The Company Law Board on Tuesday barred the scam-ridden Financial Technologies India (FTIL) from selling the company's assets till September 2. The court, which was hearing the government's petition to supersede the FTIL board, said there will be status quo on the sale of property and assets.
The corporate affairs ministry had moved the board seeking the removal and supersession of the FTIL board under Section 397 of the Companies Act, 1956. In its petition, the government also wanted that Jignesh Shah promoted FTIL be restrained from disposing of its assets on the grounds that it would defeat the purpose of the merger with National Spot Exchange Ltd (NSEL).
The government has alleged that the current board of FTIL is trying to scuttle attempts made to carry out amalgamation between FTIL and NSEL. The government's lawyer said the sale of FTIL assets will defeat the purpose of merger with NSEL. The corporate affairs ministry is also likely to issue the final order on the proposed merger of crisis-hit NSEL with its holding company FTIL by July end after evaluating objections to the plan.
The ministry is currently reviewing and considering more than 19,000 objections received from FTIL shareholders and related parties against the merger.
The final order has to be presented in the Bombay High Court and will come into effect two weeks after submission so that affected parties get an opportunity to pursue legal redress.
The Forward Markets Commission, the commodity markets regulator, had proposed the merger late last year as demanded by investors, following a Rs 5,600 crore payment crisis at the exchange.

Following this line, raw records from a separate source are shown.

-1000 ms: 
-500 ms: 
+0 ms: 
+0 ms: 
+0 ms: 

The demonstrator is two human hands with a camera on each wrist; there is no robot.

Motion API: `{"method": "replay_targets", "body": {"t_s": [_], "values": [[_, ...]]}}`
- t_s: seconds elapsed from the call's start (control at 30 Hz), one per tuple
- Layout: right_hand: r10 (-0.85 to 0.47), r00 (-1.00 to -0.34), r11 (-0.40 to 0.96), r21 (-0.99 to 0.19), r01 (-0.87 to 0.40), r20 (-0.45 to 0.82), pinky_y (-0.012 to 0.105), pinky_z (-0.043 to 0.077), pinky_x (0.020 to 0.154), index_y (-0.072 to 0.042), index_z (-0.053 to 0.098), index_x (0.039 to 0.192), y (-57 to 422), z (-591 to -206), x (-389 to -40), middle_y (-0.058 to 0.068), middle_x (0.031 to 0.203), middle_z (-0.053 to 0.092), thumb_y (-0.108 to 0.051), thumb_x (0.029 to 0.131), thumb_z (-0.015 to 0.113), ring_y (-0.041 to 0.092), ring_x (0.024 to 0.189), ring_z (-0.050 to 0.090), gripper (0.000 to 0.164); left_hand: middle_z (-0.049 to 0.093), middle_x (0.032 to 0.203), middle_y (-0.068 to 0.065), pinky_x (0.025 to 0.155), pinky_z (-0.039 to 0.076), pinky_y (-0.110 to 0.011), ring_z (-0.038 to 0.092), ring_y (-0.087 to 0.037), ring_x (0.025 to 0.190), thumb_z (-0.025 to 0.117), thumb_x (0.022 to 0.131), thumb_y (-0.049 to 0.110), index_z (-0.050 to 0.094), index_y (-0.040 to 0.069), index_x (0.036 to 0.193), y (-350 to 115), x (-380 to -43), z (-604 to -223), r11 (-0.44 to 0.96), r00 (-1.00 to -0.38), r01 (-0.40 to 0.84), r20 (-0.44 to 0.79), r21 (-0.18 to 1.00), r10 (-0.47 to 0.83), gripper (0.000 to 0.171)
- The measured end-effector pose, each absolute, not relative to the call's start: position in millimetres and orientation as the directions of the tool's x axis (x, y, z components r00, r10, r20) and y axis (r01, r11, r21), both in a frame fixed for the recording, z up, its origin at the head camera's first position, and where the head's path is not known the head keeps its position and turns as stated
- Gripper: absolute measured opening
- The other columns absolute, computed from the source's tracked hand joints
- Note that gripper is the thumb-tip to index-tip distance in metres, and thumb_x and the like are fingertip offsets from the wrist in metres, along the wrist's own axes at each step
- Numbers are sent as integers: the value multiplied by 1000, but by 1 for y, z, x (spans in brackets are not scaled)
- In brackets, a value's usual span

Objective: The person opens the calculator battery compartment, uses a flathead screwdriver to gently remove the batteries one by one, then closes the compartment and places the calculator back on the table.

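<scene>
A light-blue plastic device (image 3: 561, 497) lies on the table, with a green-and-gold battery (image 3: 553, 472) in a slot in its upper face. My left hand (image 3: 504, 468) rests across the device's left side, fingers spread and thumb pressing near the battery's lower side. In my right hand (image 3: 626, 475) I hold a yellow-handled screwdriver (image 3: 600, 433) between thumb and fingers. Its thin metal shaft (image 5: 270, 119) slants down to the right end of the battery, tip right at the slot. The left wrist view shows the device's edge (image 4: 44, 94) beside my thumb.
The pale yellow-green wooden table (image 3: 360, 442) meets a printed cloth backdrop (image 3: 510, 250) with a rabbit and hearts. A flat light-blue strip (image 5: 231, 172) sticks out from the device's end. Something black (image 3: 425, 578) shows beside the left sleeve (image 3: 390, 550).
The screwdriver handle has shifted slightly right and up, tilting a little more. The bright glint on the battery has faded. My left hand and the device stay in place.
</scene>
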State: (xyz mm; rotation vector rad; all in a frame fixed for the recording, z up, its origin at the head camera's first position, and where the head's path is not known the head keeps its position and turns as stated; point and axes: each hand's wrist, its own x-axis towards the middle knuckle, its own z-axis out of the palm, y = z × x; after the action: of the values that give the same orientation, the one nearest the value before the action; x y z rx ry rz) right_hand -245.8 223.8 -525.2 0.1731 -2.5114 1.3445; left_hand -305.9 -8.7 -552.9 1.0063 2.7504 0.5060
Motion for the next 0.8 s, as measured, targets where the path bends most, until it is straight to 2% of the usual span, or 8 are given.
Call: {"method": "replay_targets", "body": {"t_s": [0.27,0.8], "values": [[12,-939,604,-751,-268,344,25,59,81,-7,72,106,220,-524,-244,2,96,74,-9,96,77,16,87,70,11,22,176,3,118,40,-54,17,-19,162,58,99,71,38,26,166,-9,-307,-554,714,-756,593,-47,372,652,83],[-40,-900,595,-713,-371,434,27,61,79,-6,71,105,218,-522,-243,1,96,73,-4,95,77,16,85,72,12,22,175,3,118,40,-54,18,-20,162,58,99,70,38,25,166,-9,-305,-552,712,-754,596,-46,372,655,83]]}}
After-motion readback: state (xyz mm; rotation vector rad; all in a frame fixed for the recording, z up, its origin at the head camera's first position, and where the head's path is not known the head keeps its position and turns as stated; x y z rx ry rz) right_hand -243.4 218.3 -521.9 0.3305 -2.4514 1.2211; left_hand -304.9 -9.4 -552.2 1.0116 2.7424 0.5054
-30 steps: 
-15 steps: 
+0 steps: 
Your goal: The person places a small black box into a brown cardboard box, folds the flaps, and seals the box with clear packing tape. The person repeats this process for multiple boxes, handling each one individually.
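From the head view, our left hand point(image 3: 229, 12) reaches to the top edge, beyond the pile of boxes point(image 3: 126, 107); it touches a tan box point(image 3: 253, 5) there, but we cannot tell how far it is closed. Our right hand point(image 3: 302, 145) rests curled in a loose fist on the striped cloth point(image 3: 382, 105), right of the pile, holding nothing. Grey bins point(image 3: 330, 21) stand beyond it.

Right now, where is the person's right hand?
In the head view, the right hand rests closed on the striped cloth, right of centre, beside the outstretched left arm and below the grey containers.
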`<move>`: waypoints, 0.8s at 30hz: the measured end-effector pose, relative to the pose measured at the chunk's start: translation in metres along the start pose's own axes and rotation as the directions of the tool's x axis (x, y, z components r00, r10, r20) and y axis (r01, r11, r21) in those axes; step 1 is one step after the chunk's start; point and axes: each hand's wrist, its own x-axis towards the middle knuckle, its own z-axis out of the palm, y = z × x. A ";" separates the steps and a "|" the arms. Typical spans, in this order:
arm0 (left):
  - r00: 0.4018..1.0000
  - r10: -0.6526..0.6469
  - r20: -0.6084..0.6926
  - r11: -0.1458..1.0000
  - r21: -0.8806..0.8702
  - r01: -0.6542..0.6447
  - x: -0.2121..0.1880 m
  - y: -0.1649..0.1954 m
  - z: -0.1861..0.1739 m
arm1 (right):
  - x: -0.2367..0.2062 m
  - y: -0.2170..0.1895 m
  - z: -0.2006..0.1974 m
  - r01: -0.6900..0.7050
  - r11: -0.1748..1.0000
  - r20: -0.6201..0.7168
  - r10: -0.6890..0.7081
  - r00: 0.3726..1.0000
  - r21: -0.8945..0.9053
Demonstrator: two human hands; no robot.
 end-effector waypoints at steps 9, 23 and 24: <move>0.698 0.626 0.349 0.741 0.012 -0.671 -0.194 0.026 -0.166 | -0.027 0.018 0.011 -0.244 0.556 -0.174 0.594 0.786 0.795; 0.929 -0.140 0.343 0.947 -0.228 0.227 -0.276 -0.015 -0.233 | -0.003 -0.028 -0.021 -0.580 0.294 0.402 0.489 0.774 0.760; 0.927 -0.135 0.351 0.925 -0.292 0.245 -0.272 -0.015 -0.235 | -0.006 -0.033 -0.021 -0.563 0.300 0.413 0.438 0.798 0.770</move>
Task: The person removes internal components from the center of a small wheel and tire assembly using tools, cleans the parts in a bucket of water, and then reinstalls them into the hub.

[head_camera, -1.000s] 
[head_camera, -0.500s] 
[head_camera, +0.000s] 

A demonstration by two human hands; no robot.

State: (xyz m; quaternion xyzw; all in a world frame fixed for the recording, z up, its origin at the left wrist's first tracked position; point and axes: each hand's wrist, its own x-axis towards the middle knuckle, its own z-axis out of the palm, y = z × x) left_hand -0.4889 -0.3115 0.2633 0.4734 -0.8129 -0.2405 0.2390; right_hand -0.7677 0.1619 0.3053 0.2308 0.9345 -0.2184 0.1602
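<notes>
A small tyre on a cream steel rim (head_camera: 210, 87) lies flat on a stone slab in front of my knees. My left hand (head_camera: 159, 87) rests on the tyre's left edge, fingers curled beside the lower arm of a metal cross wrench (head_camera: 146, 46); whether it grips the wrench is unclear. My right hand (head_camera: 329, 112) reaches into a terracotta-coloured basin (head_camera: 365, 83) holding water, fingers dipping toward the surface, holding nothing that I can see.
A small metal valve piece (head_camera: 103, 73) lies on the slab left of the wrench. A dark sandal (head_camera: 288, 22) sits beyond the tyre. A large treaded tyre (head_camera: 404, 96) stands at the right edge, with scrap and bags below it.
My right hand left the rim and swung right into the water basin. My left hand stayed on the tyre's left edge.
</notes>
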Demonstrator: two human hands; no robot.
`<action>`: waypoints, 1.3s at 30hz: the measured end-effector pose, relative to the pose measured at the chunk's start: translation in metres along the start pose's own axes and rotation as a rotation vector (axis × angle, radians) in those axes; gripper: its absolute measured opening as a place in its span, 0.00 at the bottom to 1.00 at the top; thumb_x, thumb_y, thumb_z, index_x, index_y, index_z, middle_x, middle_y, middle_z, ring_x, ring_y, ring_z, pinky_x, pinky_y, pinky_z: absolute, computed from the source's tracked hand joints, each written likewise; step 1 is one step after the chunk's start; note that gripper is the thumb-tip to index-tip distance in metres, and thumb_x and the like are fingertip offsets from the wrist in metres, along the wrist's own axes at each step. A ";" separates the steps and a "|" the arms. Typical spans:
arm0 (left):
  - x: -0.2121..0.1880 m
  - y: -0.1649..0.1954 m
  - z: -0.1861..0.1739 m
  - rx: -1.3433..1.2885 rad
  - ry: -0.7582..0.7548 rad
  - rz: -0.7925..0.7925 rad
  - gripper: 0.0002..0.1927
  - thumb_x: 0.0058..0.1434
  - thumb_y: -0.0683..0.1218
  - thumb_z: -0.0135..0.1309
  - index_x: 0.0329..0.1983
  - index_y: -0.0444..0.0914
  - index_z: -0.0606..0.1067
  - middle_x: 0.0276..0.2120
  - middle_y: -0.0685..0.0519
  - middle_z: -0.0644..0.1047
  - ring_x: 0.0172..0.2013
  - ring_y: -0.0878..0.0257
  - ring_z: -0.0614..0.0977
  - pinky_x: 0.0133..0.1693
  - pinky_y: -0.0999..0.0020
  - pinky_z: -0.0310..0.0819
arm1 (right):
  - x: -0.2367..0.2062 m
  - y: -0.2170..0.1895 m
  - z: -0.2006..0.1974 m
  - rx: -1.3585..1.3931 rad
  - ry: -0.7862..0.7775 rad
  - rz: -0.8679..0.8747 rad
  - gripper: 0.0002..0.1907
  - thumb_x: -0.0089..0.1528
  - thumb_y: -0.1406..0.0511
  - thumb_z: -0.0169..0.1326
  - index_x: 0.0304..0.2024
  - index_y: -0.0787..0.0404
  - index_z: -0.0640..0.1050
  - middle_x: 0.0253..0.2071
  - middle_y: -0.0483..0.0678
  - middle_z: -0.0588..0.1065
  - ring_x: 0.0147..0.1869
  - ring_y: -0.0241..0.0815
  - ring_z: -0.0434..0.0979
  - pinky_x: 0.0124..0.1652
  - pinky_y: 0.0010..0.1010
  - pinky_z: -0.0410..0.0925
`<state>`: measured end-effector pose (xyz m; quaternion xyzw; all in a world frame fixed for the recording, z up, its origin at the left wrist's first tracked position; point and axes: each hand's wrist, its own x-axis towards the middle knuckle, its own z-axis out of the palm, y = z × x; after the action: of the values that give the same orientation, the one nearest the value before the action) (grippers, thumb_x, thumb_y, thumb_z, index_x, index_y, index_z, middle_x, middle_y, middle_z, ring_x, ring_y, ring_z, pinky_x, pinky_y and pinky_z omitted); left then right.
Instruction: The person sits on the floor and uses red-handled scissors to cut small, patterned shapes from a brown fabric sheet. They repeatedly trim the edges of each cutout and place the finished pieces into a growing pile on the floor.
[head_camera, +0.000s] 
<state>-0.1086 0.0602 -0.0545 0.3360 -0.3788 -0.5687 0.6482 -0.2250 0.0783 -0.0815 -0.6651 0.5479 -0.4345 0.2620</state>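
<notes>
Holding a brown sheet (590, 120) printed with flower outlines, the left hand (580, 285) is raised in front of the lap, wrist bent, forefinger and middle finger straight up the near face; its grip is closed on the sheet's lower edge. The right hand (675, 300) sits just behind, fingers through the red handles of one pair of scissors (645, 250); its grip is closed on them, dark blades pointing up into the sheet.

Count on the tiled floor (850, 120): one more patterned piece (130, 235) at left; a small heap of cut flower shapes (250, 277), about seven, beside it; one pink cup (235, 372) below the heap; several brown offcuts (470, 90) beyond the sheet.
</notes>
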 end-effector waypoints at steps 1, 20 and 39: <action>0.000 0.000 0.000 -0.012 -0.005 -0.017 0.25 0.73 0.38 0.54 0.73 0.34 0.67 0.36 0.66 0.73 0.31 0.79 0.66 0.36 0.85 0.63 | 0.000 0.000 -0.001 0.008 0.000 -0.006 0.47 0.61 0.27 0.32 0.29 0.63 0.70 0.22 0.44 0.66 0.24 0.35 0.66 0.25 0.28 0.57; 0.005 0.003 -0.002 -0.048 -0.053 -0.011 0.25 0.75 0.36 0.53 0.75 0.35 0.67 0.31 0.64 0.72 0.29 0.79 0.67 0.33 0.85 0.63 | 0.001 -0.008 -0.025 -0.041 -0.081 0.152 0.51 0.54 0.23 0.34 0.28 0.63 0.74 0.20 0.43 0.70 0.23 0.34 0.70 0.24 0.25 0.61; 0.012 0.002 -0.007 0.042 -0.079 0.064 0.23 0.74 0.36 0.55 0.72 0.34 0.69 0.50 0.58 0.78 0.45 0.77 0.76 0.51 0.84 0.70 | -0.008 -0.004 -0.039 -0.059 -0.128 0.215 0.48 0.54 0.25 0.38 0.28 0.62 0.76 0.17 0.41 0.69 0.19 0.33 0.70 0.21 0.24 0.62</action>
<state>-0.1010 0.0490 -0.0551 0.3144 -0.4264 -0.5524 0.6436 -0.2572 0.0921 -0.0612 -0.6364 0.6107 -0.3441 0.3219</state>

The combination will be done under Section 396 of the Companies Act, 1956, which says the central government can order the merger of two companies if it is essential in public interest. The ministry has already decided the share-swap ratio for the proposed merger.
Three fully paid-up equity shares of Rs 2 each of FTIL will be issued for eight fully paid-up equity shares Rs 10 each of NSEL. The calculation is based on the valuation of assets and liabilities of the merging companies.